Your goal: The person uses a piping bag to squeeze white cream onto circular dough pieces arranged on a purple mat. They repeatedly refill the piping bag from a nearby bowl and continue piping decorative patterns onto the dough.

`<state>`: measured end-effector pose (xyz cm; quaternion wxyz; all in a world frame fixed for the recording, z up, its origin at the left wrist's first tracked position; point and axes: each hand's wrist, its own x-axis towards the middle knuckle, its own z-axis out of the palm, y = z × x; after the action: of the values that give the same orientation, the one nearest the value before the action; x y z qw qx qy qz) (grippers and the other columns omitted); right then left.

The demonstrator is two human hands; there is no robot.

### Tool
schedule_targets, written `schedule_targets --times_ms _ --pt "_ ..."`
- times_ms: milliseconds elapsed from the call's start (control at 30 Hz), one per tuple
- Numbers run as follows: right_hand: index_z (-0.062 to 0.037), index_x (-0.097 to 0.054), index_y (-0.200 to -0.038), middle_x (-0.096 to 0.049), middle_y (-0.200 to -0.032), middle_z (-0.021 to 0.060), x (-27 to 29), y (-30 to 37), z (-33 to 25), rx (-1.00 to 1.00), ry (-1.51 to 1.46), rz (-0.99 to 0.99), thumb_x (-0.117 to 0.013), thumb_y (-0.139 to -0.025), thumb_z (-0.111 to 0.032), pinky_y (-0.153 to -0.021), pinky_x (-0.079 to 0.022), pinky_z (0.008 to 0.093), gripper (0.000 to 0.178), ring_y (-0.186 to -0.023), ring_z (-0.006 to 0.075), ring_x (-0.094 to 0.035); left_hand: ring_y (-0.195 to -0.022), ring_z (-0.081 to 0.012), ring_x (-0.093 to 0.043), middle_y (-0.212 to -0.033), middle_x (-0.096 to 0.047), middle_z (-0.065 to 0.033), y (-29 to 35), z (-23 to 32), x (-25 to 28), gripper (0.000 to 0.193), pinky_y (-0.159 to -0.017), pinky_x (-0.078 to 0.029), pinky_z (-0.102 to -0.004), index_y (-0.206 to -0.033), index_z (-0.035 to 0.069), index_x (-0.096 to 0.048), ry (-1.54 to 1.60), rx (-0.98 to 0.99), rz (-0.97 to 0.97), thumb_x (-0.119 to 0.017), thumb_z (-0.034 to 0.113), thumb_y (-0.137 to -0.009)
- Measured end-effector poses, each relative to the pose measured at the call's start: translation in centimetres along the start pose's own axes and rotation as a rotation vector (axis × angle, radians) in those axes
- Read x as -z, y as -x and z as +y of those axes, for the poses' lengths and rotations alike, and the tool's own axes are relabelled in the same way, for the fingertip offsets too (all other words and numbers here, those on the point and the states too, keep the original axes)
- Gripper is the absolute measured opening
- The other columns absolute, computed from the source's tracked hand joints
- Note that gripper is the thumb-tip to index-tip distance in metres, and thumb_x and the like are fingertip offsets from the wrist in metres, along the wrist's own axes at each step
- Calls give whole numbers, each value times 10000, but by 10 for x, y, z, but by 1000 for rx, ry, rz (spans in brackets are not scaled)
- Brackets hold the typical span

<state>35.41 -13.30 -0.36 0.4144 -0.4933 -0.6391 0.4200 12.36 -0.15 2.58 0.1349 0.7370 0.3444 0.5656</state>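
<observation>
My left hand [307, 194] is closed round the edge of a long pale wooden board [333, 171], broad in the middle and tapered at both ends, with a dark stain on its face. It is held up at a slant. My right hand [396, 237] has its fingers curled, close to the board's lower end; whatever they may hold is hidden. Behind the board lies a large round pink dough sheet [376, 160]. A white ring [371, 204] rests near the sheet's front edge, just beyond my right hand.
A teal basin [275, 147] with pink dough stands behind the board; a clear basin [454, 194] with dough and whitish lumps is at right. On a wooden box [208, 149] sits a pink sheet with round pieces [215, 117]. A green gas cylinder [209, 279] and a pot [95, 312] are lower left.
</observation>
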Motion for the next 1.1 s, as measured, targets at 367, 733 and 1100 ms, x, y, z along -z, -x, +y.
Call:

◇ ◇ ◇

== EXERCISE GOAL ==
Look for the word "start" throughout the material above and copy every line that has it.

== EXERCISE SOLUTION ==
- times_ms: milliseconds elapsed from the call's start (control at 30 Hz), one per tuple
- Measured end-effector poses, each relative to the pose measured at the call's start: translation in centimetres along the start pose's own axes and rotation as a rotation vector (axis × angle, radians) in those axes

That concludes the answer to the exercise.